## Problem
Nothing but the lines from the one with "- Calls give" down to the one with "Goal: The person" should be returned, exactly and with both ends included, from the material below.

## Source data
Start of Block

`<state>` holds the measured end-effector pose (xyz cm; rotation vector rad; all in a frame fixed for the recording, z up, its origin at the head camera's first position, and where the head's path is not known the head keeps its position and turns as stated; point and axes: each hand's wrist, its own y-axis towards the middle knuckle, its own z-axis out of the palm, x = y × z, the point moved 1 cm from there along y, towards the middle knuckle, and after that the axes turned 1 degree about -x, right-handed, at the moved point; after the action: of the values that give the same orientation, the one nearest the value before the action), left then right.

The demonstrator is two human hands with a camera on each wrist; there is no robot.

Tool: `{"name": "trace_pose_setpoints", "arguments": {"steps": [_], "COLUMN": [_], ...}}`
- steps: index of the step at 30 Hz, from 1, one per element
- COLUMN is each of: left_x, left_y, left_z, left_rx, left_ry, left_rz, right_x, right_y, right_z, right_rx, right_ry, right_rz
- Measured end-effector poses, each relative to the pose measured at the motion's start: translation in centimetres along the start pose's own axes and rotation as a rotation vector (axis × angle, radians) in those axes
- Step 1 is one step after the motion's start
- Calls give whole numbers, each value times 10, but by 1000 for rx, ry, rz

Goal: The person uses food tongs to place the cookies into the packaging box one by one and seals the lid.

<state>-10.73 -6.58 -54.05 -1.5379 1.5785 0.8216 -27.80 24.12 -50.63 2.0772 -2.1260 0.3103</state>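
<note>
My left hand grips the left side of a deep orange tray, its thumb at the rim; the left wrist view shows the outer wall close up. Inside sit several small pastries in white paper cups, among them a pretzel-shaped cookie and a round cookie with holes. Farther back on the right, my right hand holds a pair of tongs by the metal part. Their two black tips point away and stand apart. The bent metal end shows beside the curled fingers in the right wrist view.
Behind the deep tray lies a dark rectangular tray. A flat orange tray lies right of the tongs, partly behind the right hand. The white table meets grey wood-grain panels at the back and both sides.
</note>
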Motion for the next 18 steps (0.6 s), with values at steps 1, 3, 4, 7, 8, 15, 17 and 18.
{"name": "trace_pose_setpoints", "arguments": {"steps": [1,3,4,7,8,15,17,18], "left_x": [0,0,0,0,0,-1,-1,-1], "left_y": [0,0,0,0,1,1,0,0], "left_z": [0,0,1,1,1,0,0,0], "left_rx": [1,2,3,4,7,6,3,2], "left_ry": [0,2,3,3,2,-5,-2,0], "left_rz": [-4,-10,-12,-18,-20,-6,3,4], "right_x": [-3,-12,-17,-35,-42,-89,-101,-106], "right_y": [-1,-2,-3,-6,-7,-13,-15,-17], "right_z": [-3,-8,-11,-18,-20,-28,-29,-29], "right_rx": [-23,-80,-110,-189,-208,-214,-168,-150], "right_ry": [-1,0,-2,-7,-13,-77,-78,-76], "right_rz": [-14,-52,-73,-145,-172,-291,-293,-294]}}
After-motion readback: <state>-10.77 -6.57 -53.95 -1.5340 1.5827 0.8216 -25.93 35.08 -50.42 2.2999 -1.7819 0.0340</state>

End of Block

## Result of the task
- Calls give whole numbers, each value times 10, but by 1000 for rx, ry, rz

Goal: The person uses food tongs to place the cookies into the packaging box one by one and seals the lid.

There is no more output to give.